Per spiegare la differenza e tentare così di ricomporla, salgono sul palco alla fine dello spettacolo quattro persone che hanno ricevuto la diagnosi Asperger in età adulta: Stefano Verrigni, Claudio Sessini e Laura Damato di SemplicementeAspie, insieme a Roberto Mastropasqua. Con coraggio e delicatezza si espongono alle domande talvolta ingenuamente offensive di un pubblico che però è sinceramente interessato a capire. Come si cura? Dopo la diagnosi qual è la prognosi? È vero che non provate empatia? Come faccio a dire a un mio parente che secondo me è Asperger?

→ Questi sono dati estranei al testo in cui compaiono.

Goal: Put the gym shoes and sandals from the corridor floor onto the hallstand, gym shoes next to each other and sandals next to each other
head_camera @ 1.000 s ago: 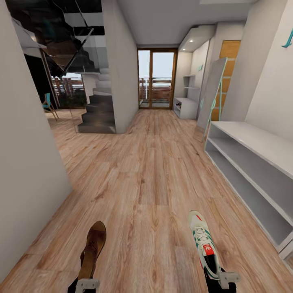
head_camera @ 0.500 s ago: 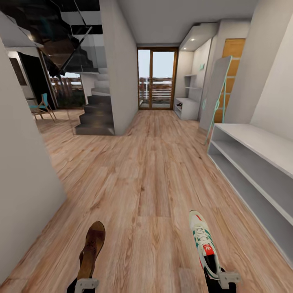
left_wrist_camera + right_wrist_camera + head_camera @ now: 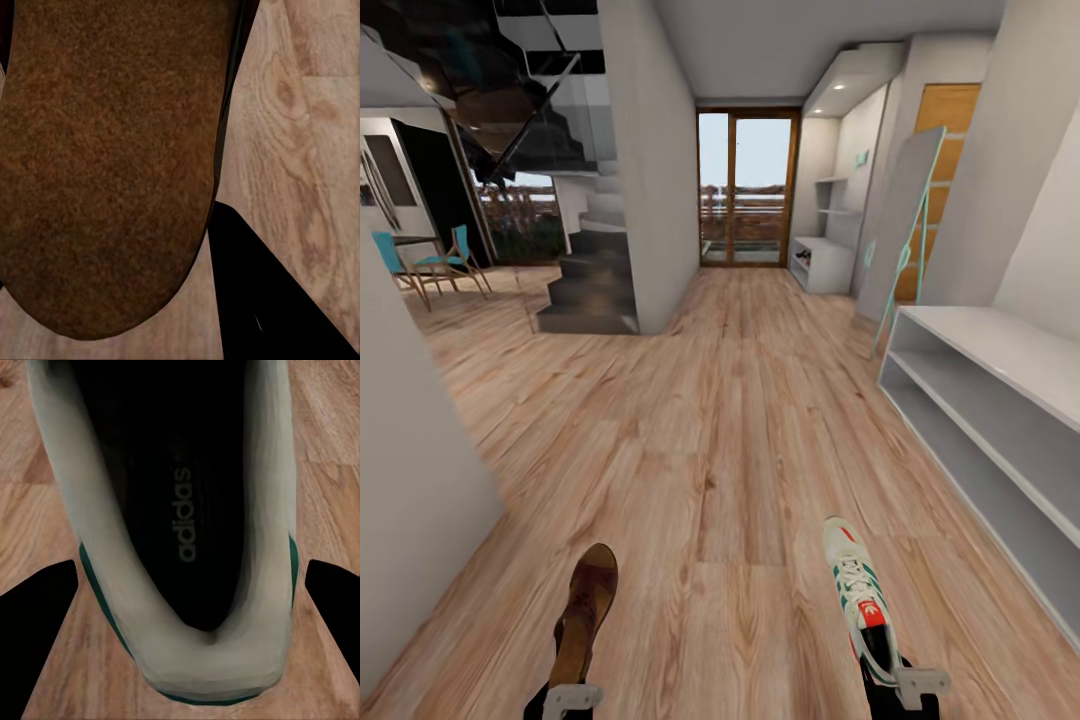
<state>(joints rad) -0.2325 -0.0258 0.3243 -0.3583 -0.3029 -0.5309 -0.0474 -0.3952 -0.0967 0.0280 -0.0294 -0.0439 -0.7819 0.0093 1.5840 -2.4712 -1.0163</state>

Con pazienza, consapevolezza e anche tanta ironia, spiegano che non si tratta di una malattia. Quindi non c’è una guarigione. Si tratta di una neurodiversità, ovvero processi cognitivi e neurologici diversi dai cosiddetti “normali”. Spiegano che anche se c’è una fatica a comprendere e raccontare le emozioni, questo non vuol dire che non le abbiano. Spiegano, soprattutto, che l’autismo non va generalizzato, come non ci sogneremmo mai di generalizzare un tratto somatico. “Conosciuto un autistico, hai conosciuto un autistico. Non sono tutti così”, spiega Mastropasqua. E aggiunge: “Forse la terapia più efficace devono farla le persone non autistiche, affinchè imparino a riconoscere processi di pensiero diversi, emotività diverse, capire cos’è l’autismo”.
Ecco perché siamo a teatro a parlarne. Ecco cosa accade quando il teatro non è solo intrattenimento. Queste le parole della regista Marianna Esposito: “Ho fortemente voluto questo spettacolo perché credo che il teatro debba essere utile, ed essere sempre un mezzo e non un fine. Mi interessa il teatro che svolge una funzione. Sociale, politica, morale, civile. Senza rinunciare a divertire, far sorridere, fare poesia e bellezza”.